Besides a questionable historic contract, how could CP possibly argue it should not pay its fair share to the Province of Saskatchewan? People in Saskatchewan want their taxes to go to the public services they rely on, things like health care and education. They do not want them to have to pad the profits of a multi-billion dollar corporation. The money that CP Rail is demanding could be much better spent. I think everyone in the House will agree that it would be much better spent helping the people of Saskatchewan.
The railroads, and I speak of railroads in the plural sense, had a pivotal role in the development of our country. It is one of the central narratives we are taught in elementary school, yet in many ways, it was a Faustian bargain because today we are left with corporations that wield power far out of proportion to their place in our society.

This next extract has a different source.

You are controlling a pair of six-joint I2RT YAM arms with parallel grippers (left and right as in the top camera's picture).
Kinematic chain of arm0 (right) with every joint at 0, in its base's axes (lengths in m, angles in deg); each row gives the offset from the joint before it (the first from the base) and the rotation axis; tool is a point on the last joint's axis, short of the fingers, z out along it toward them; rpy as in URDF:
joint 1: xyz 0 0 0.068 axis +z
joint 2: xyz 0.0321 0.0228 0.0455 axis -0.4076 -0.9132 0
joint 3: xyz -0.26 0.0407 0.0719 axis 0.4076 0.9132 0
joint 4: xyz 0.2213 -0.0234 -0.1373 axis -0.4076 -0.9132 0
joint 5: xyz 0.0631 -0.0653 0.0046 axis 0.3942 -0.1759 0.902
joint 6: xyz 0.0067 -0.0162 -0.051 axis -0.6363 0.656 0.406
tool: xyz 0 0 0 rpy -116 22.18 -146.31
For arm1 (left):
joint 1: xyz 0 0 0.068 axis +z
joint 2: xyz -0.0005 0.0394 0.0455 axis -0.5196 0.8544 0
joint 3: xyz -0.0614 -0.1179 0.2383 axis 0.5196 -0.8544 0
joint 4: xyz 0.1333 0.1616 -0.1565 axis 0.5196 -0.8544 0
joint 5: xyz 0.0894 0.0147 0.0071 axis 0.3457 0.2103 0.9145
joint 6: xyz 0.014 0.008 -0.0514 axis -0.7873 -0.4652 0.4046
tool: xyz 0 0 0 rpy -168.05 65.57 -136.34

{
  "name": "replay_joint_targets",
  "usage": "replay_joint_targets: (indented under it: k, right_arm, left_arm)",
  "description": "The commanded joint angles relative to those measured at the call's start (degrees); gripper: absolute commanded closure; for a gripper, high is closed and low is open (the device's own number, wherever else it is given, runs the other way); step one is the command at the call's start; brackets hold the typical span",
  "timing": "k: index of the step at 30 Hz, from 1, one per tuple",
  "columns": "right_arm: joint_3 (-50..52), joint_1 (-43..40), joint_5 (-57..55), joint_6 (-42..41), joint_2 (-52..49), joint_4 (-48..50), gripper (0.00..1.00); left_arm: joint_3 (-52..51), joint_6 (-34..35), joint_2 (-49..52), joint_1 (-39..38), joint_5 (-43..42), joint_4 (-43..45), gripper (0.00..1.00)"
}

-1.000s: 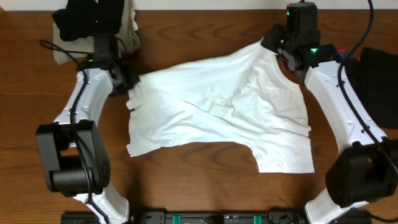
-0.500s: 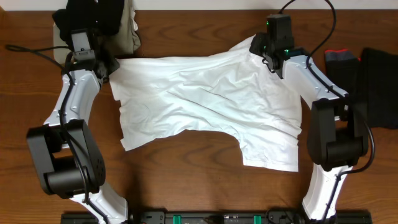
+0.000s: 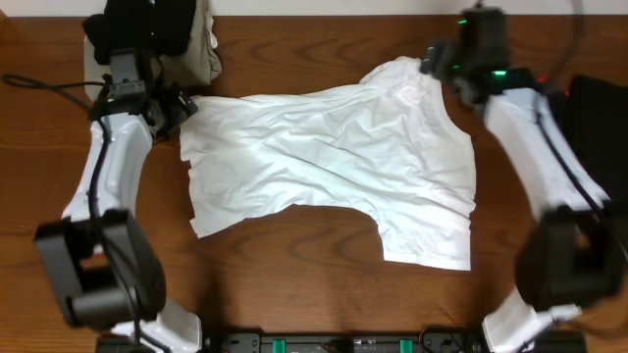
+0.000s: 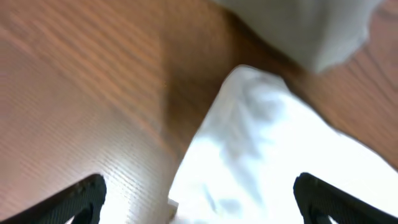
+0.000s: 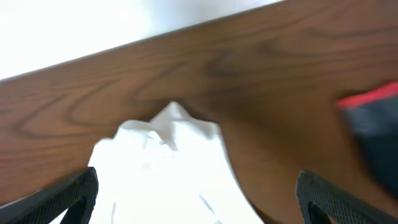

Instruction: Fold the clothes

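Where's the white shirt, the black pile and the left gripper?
shirt [image 3: 334, 147]: overhead view, middle of its body.
black pile [image 3: 167, 20]: overhead view, its top, far left corner.
left gripper [image 4: 199, 196]: left wrist view, between its open fingertips.

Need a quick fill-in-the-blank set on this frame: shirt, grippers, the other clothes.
1. The shirt spread on the table is ____ in colour.
2. The left gripper and right gripper both stand ____, gripping nothing.
3. The pile of black and khaki clothes lies at the far corner on the robot's ____ side.
Missing words: white; open; left.
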Motion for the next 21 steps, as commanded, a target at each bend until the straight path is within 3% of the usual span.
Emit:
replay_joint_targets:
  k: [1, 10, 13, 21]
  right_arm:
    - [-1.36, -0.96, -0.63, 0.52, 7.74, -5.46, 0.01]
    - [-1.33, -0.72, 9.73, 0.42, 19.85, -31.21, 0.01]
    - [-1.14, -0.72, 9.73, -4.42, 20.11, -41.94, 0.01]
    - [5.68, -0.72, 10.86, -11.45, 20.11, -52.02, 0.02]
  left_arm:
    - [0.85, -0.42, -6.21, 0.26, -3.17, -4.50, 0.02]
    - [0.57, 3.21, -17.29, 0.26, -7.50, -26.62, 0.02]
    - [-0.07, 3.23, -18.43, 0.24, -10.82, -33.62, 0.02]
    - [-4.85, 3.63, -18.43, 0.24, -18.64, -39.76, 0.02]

Railway companies have their own private police forces that investigate their actions when things go wrong, as we saw in British Columba after the disaster that killed three men in 2019 near Field: Dylan Paradis, Andrew Dockrel and Daniel Waldenberger-Bulmer. Their families are still fighting for justice.

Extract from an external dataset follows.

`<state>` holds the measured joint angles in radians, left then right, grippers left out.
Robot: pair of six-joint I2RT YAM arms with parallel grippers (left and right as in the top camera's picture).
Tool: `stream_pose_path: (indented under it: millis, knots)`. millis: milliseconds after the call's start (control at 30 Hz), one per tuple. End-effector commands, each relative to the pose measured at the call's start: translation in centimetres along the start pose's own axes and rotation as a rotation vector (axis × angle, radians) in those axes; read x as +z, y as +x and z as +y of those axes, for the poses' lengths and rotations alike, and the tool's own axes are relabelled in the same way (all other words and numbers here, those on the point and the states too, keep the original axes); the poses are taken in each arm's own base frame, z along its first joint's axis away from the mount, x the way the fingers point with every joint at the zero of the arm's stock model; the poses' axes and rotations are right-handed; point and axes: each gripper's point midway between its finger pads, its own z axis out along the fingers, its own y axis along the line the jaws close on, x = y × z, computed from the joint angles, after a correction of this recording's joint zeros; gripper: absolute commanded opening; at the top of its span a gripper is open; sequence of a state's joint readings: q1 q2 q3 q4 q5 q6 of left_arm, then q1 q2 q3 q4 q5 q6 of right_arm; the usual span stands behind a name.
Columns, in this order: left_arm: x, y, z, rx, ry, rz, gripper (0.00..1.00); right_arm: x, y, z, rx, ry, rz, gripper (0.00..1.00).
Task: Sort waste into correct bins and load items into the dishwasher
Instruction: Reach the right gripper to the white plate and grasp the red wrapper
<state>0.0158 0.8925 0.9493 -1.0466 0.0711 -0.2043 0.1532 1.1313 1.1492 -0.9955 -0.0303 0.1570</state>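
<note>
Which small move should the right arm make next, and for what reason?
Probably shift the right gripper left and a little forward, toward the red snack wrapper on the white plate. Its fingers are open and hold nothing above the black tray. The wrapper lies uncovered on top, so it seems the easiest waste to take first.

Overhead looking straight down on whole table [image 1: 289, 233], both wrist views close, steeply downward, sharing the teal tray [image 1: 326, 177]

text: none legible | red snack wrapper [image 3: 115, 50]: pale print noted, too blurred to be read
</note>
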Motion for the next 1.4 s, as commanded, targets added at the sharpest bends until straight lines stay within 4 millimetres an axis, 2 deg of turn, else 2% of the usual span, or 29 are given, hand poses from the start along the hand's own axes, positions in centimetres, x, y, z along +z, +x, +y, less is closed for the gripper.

Railways own vast tracks of land, much of it adjacent to communities, and this too often constrains community development and restricts public access. Railway companies design their own safety plans, which are opaque to citizens and communities and, as the auditor general found in her follow-up audit last year, are inadequately monitored for effectiveness by Transport Canada.
Railway companies also own the tracks themselves, precluding the federal government from operating a dependable passenger rail service in much of the country during a time of climate crisis when our national bus service has been shut down for good.

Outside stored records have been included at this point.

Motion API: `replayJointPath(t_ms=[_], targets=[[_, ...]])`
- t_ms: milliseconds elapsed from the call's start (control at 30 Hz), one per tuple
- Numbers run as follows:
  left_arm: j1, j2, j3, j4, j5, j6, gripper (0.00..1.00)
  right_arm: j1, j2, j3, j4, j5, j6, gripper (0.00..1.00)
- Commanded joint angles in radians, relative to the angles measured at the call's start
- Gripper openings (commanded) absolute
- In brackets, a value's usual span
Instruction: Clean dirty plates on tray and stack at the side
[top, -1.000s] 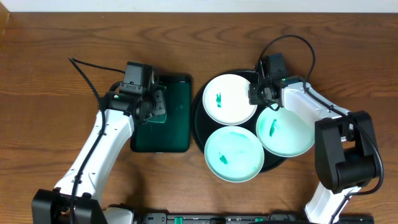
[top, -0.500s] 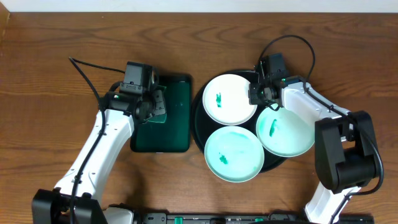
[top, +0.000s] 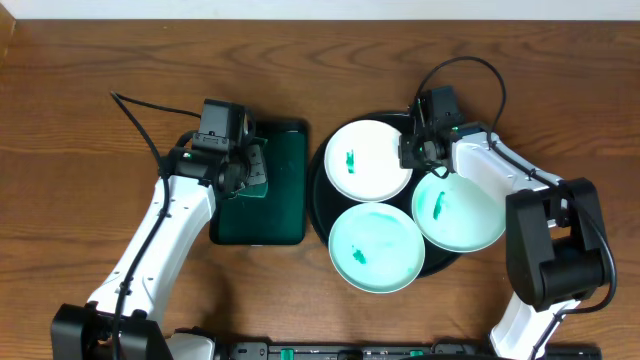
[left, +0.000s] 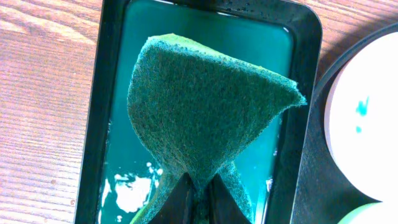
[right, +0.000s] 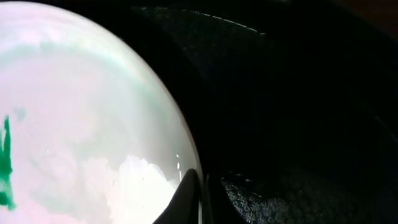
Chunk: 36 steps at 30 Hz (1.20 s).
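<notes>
Dark wooden table (top: 80, 60) fills my overhead view, with a pale strip of wall along the top edge. Right of centre sits the round black tray (top: 322, 205), and all three plates lie on it. The upper plate (top: 370, 160) is the whitest and has a small green mark left of its middle. The lower plate (top: 376, 247) is washed pale green with a darker smear. The plate at the right (top: 460, 212) is tinted green and carries a green streak, and its rim overlaps the lower plate's edge.

Just left of the black tray is a dark green rectangular tray (top: 285, 215) holding green liquid, with pale patches toward the bottom of my left wrist view. My left gripper (left: 199, 193) is clenched on a green scouring pad (left: 205, 106), which fans out above that liquid.

My right gripper (right: 200, 196) has its fingertips pressed together at the right edge of the upper plate, over the black tray floor. I cannot tell whether the rim is pinched between them.
</notes>
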Motion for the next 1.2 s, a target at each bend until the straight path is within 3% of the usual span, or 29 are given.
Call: replayJointPath(t_ms=[0, 667, 1033, 1167], targets=[[0.002, -0.013, 0.029, 0.001, -0.013, 0.009, 0.06, 0.013, -0.001, -0.008, 0.000, -0.019, 0.008, 0.01], [0.002, -0.006, 0.060, -0.042, -0.088, 0.009, 0.07, 0.013, -0.001, -0.008, 0.003, -0.019, 0.008, 0.01], [0.002, 0.200, 0.383, -0.327, -0.092, 0.039, 0.07, 0.014, -0.001, -0.008, 0.003, -0.019, 0.008, 0.01], [-0.003, 0.247, 0.409, -0.333, -0.091, 0.038, 0.07, 0.013, -0.001, -0.008, 0.004, -0.019, 0.008, 0.01]])
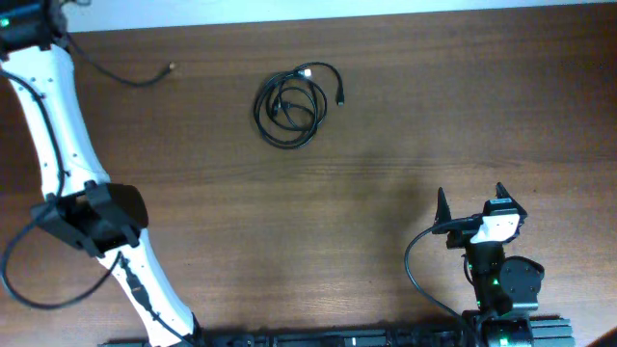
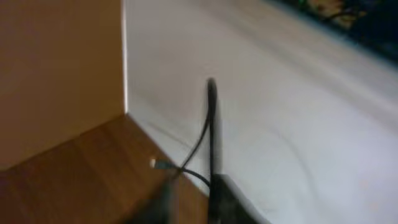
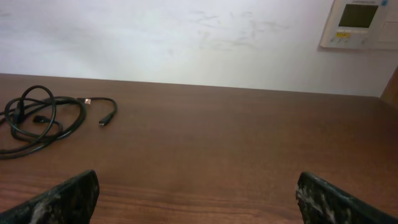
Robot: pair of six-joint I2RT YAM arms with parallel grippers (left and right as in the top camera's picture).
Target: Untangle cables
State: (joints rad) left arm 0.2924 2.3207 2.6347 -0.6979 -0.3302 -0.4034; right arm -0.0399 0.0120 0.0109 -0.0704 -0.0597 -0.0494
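Right fingers (image 3: pixel 68 199) spread wide, nothing between them; right gripper (image 1: pixel 470 193) hovers low over wood. Left gripper (image 1: pixel 21 31): fingers blurred, cannot tell if apart or clamped. Cables: coiled bundle (image 1: pixel 289 104) lies well apart from right gripper, ahead and to its left. A loose cord (image 1: pixel 125 77) lies farther left again, clear of bundle, running toward left gripper. Judgement: one cord out; bundle loops left to separate.

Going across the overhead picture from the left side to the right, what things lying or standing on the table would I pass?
loose cord → coiled cable bundle → right hand, open
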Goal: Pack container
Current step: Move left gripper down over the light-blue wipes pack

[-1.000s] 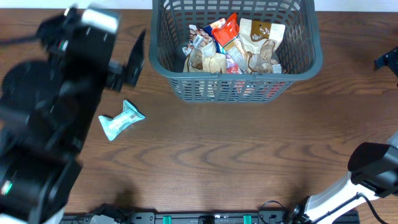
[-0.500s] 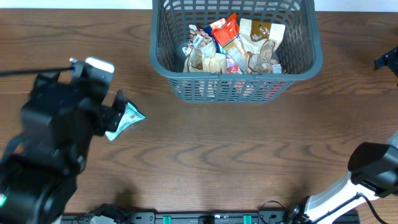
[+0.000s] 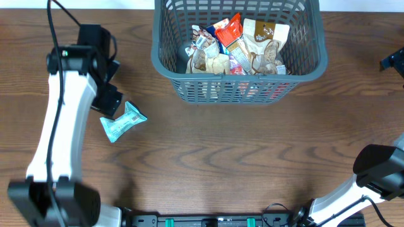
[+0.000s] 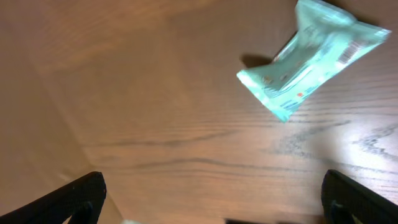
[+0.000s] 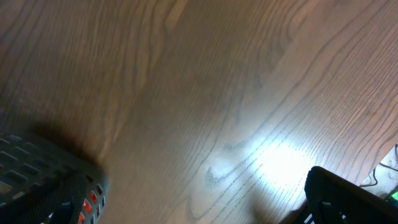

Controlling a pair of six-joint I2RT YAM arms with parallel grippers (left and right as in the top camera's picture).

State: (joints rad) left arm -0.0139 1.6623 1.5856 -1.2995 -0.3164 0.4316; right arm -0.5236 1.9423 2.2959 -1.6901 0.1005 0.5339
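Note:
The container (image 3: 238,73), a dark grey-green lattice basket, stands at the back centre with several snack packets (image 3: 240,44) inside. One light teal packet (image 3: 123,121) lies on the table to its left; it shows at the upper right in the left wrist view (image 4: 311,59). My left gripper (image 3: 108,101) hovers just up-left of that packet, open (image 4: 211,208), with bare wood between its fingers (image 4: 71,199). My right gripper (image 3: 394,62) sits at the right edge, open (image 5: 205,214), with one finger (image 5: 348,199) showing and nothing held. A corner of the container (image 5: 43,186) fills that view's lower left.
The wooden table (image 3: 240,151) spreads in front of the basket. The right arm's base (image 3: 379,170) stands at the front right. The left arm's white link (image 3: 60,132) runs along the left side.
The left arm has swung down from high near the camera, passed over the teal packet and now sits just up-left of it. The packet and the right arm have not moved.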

Now I certainly recognize the positive role that railways play as well. They are certainly important employers in our communities. In the community I live, in the community of Smithers, the town is named after the former president of the Grand Trunk Pacific Railway, Sir Alfred Smithers. Notwithstanding those things, when I talk to community leaders about their relationship with the railroads, sadly, mostly what I hear are stories of frustration.
In light of this dynamic, which is admittedly difficult to reshape given all that has happened, I would submit that the least we should expect is that these highly profitable companies pay their taxes. Let us put an end to this historic injustice. I hope all parties in the House will come together and ensure that Saskatchewan is treated as an equal partner in our Confederation. It sounds like they will.
Learning about this issue made me think of my mom's family, who settled in Regina in the 1800s. My great-great-grandfather, George Broder, settled in Regina in 1882, right around the same time that CP was building the railroad. His son-in-law, my great-grandfather, Neil Taylor, was a lawyer, businessman, veteran, athlete and someone who loved his own province deeply. Incidentally, he ran for the federal Conservative Party in 1945. I checked the electoral record, and I was simultaneously delighted and dismayed to see that he was trounced by someone representing a little party called the CCF.
Now, Neil, my great-grandfather, was also known as “Piffles”, a nickname he was given in reference to a turn of phrase that was popular during that time. If someone said or did some thing that was, shall we say, extremely lacking in merit, one would say it was “piffle”. It was nonsense, rubbish, balderdash and all the other words I am not allowed to say in this place, either directly or indirectly.
I asked my uncle Sam in Vancouver about this. He is our family's historian. I wanted to know what he thought my great-grandfather would have said about this issue if he were alive today, what he would say about a wealthy railroad company trying to get out of its responsibilities to the people of Saskatchewan. He said he would probably say that it was a bunch of piffle.